6

In most functional languages, Haskell included, it is simplicity itself to define a linked-list type:

data List a = Nil | Cons a (List a)

However, I couldn't find anywhere in the Haskell tutorials that I have seen that showed how to define your own array type. How does one define an array data type in the way we defined our own list out of nothing?

Note: My question is not about how to use arrays in Haskell; it is merely how to, in theory, define one's own array type, like what was done for List, without using any sort of library or built-in functionality.

user3175411
  • 1,002
  • 7
  • 13
  • You can use memory blocks and point arithmetic but if you would like boxed arrays then you need some sort of language support. Glasgow Haskell provides high level "array building" primitives via the [`primitive`](http://hackage.haskell.org/package/primitive-0.5.1.0/docs/Data-Primitive-Array.html) package. – Thomas M. DuBuisson Jan 29 '14 at 03:58
  • 1
    I guess you need to define yout own Int first, to be used as the index. – n. m. could be an AI Jan 29 '14 at 06:14
  • try to look at sources: http://www.haskell.org/haskellwiki/Arrays – viorior Jan 29 '14 at 10:51

2 Answers2

8

AFAIK, one can't implement a container with O(1) key access time using only pure haskell. Raw memory allocation and access routines needed in order to do this. Surely it is possible to emulate raw memory using pure functional structures (e.g. maps):

import Data.Map

type Ptr = Int
type StupidHeap = Map Ptr Byte

Then one may implement pointer arithmetic and c-like arrays using this heap. But actual time complexity of such container will still remain logarithmic, of course. So those emulations like my StupidHeap just being 'optimized' by compiler using its own builtins. This is how one may reason about ST monad, I believe. If you look through GHC's array implementation, you'll see loads of builtins.

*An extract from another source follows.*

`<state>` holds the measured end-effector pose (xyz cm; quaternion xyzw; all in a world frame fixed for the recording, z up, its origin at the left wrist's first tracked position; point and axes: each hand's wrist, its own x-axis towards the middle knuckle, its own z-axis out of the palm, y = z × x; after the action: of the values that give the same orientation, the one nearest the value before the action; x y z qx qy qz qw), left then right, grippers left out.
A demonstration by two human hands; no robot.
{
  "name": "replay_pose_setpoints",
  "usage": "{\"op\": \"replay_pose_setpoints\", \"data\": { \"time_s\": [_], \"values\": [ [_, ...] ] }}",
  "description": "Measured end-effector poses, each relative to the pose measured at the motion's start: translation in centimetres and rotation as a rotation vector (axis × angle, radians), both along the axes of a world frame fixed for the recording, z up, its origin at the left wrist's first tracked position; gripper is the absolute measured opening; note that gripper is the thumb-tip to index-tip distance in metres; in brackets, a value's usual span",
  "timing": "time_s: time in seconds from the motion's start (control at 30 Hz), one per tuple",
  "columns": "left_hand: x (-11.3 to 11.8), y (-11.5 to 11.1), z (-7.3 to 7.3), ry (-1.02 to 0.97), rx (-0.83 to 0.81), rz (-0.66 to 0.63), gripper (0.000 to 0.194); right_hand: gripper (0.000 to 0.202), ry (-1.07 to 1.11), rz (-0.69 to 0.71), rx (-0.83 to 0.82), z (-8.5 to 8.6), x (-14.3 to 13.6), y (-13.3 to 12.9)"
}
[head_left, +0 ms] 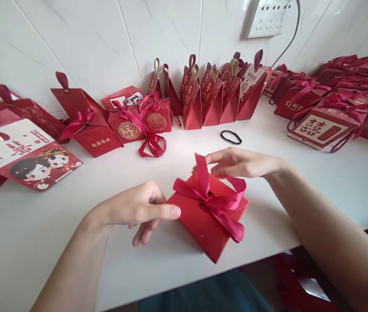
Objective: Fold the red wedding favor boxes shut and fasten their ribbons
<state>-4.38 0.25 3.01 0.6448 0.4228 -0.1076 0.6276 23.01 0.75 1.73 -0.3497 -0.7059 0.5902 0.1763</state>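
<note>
A red gift box (214, 238) stands at the table's near edge, a corner toward me. A crimson satin ribbon (208, 199) is tied in a bow on its top, with loops and tails spread out. My left hand (144, 208) is at the box's left corner, its thumb tip over the edge and its other fingers hanging loose beside it. Behind the box, my right hand (236, 162) reaches across the back corner with fingers extended; the bow partly hides that area. Neither hand is wrapped around the box.
Behind are boxes with bows (128, 125) and a row of tall looped boxes (192, 104). A cartoon-printed box (37, 160) lies left; more boxes (323, 123) pile right. A black elastic band (231, 137) lies beyond my right hand. A power socket (268, 17) is on the tiled wall.
</note>
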Motion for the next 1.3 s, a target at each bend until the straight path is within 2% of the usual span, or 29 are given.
{"op": "replay_pose_setpoints", "data": {
  "time_s": [0.07, 0.13, 0.2, 0.23, 0.3, 0.4, 0.47, 0.57, 0.67, 0.83, 0.9, 1.0, 1.1, 1.2, 1.3],
  "values": [
    [0.0, 0.4, -0.2, -0.057, 0.250, 0.236, 0.046, 0.023, -0.035, 0.034, -0.028, 0.1, 0.6, 0.0],
    [0.1, 0.6, -0.4, -0.133, 0.527, 0.579, 0.036, 0.013, -0.098, 0.045, -0.076, 0.3, 1.4, 0.1],
    [0.1, 0.8, -0.5, -0.213, 0.659, 0.841, 0.033, 0.011, -0.123, 0.013, -0.091, 0.5, 1.9, 0.2],
    [0.1, 0.8, -0.4, -0.263, 0.662, 0.883, 0.035, 0.014, -0.114, -0.016, -0.078, 0.5, 2.1, 0.2],
    [-0.2, 0.8, -0.3, -0.396, 0.603, 0.810, 0.037, 0.028, -0.040, -0.051, -0.023, 0.4, 2.1, 0.3],
    [-0.8, 0.6, -0.2, -0.536, 0.467, 0.497, 0.036, 0.075, 0.064, 0.047, 0.041, -0.1, 1.4, 0.1],
    [-1.0, 0.4, -0.3, -0.503, 0.368, 0.282, 0.055, 0.103, 0.045, 0.165, 0.038, -0.2, 0.8, -0.2],
    [-0.9, 0.0, -0.1, -0.321, 0.195, 0.036, 0.087, 0.118, -0.039, 0.274, 0.004, -0.1, -0.1, -0.9],
    [-0.6, -0.2, 0.1, -0.257, 0.110, -0.059, 0.093, 0.117, -0.052, 0.275, 0.017, 0.1, -0.8, -1.4],
    [-0.9, 0.5, 0.2, -0.337, 0.211, 0.009, 0.075, 0.108, -0.049, 0.158, 0.135, -0.1, -1.4, -1.4],
    [-1.0, 0.8, 0.0, -0.376, 0.311, 0.125, 0.063, 0.105, -0.059, 0.051, 0.219, -0.4, -1.6, -1.2],
    [-1.0, 1.0, -0.5, -0.441, 0.426, 0.365, 0.049, 0.103, -0.026, -0.097, 0.309, -1.3, -2.1, -0.9],
    [-0.7, 1.1, -1.1, -0.521, 0.412, 0.498, 0.052, 0.104, 0.001, -0.183, 0.372, -2.3, -2.7, -0.7],
    [-0.3, 0.9, -1.3, -0.493, 0.384, 0.526, 0.063, 0.107, 0.013, -0.211, 0.399, -2.8, -3.2, -0.6],
    [-0.1, 0.7, -1.2, -0.404, 0.426, 0.507, 0.070, 0.106, 0.027, -0.212, 0.376, -2.8, -3.5, -0.7]
  ]
}}
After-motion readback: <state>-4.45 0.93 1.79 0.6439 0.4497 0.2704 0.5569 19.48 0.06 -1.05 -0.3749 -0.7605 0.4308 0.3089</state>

tl;dr: There's no compiler-agnostic solution.

user3974391
  • 701
  • 4
  • 14
  • 10
    Philosophical digression: there are no O(1) containers. Even RAM is a trie (and not unbounded either -- so I guess that makes it O(1), but then all containers are). ;-) – luqui Jan 29 '14 at 06:07
  • 9
    @luqui This isn't a philosophical degression, this is a sad reality you struggle while optimizing things. But size of the RAM is constant, so O(log(const)) = O(1) ^_~. – user3974391 Jan 29 '14 at 06:10
1

The typeclass Storable gives you access to memory via pointers. It isn't part of the language per se, as it is a FFI (Foreign Function Interface). The primitive types (such as Bool, Char, Int) are already Storable. I would refer you to this set of great lecture notes. The one on memories is great, as are the others. (Kinda weird that this set of notes is almost never mentioned when people give recommendations for learning Haskell).

Also, this question is most likely a duplicate of this, and the answer is also informative.

Community
  • 1
  • 1
Akaberto
  • 433
  • 3
  • 10